New research identifies a larger pool of genes involved in clonal haematopoiesis than previously thought, and their implications for disease and diagnostic tests.

Scientists have discovered 17 additional genes that drive the abnormal overgrowth of mutated blood cells as we age. The findings, published in Nature Genetics, provide a more complete view of the genetic factors behind clonal haematopoiesis -- a process associated with aging and linked to increased risks of blood cancers.

Researchers from the Wellcome Sanger Institute, Calico Life Sciences, California, and the University of Cambridge analysed sequencing data from over 200,000 individuals in the UK Biobank cohort. They searched for genes showing signals of "positive selection" -- where mutations allow mutant cell populations to greatly expand over time.

The 17 newly discovered genes were found to have similar disease associations as previously known clonal haematopoiesis mutations, highlighting their clinical significance in driving the accumulation of mutant blood cell clones.
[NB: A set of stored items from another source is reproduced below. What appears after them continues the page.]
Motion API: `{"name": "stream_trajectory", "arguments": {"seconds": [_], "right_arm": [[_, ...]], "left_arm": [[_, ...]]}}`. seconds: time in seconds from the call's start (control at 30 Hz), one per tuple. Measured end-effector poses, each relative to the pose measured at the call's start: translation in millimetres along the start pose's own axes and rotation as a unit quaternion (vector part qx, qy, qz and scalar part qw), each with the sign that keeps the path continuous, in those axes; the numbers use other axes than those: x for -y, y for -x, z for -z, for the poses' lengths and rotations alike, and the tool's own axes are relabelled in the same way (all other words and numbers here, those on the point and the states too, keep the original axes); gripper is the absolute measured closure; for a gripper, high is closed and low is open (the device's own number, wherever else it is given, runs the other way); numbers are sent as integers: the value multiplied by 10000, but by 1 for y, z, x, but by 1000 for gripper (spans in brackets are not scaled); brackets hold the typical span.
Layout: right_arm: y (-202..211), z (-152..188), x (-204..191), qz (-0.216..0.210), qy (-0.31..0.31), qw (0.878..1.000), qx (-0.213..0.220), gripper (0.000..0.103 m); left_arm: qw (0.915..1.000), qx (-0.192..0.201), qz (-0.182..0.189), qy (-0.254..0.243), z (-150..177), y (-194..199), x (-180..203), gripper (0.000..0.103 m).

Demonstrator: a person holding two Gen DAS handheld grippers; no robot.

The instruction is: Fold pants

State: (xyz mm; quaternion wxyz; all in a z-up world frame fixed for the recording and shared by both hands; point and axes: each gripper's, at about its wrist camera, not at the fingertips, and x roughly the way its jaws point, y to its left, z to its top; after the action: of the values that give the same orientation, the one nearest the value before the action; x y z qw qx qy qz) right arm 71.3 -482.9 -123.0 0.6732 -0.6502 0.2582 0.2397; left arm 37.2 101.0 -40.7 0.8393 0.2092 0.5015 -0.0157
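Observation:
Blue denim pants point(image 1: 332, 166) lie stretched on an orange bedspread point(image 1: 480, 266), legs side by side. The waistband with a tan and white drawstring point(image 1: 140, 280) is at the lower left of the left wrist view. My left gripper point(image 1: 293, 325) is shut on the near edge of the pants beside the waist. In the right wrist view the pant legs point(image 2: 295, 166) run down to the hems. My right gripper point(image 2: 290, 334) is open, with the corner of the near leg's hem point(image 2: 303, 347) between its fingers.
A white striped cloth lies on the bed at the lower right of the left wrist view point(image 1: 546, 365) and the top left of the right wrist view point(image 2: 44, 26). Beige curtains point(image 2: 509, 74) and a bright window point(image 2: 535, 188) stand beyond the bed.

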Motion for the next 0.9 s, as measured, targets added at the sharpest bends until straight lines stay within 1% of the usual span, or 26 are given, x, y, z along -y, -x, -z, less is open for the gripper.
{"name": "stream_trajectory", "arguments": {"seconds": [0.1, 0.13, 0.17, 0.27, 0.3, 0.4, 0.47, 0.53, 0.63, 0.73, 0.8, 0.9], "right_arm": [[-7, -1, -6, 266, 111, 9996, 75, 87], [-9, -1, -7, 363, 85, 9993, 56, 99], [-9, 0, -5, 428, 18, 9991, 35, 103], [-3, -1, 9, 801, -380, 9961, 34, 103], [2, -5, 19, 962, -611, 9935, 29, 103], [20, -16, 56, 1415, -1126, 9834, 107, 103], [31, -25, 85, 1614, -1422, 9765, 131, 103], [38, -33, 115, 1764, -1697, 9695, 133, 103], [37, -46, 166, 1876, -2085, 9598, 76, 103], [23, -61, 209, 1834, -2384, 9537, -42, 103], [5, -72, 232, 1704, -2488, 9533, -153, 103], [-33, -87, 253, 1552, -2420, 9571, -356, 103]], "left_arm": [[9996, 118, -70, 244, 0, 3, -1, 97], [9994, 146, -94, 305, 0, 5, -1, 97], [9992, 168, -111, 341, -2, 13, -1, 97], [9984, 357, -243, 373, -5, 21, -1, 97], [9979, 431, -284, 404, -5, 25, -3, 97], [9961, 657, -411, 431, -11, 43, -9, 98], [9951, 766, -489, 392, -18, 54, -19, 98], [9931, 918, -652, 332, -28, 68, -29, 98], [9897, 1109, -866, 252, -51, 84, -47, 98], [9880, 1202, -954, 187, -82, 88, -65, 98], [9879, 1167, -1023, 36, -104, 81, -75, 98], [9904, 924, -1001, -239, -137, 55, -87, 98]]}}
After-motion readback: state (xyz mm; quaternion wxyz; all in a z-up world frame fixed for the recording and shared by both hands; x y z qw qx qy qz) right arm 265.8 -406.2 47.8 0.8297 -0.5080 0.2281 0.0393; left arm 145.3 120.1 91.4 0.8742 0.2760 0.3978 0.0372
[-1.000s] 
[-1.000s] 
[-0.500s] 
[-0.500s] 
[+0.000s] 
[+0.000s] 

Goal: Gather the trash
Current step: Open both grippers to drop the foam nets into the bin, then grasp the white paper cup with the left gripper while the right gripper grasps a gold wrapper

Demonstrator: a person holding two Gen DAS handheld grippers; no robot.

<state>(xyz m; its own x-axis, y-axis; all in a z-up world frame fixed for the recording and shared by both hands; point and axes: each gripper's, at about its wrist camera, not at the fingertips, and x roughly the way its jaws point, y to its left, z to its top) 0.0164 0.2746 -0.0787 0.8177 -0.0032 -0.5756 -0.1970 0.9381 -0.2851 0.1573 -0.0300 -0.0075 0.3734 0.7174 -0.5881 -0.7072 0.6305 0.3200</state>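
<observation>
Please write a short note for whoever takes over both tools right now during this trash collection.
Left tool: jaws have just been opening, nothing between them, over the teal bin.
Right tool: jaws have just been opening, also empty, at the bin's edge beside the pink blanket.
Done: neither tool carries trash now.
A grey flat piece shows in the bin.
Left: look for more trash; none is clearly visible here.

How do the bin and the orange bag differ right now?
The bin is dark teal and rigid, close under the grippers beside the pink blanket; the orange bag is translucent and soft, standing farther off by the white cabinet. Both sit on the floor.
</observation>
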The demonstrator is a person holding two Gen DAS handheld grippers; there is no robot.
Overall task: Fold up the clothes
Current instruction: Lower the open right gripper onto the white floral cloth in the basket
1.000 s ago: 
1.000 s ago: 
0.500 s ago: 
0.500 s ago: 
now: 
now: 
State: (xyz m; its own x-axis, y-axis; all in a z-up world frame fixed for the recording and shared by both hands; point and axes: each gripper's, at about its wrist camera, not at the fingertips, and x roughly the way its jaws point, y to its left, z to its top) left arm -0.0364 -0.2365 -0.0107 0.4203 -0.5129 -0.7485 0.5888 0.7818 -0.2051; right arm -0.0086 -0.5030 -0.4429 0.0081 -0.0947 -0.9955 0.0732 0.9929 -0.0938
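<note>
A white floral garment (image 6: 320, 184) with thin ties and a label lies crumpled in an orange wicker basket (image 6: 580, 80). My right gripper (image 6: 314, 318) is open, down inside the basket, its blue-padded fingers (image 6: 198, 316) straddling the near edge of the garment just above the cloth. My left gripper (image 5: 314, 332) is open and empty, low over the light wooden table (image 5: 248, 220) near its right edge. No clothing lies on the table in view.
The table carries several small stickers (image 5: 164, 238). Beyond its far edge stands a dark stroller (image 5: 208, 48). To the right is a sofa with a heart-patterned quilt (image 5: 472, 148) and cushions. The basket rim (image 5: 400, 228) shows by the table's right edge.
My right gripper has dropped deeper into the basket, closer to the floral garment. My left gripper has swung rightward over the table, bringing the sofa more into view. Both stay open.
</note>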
By uncovering these previously unrecognised genetic drivers, the research opens new avenues for studying the molecular mechanisms underlying clonal haematopoiesis and its role in disease development, leading to new ways to promote healthier aging. Additionally, it could lead to better genetic tests that help identify the risks of blood cancers and cardiovascular diseases.

As we age, our cells accumulate random genetic mutations. Some of these mutations can provide a competitive growth advantage, allowing mutant cells to multiply and outnumber the healthy cells, forming large 'clones' or populations of identical mutant cells. When this positive selection happens in blood stem cells, it is called clonal haematopoiesis. This process is associated with blood cancers, cardiovascular disease and other age-related diseases.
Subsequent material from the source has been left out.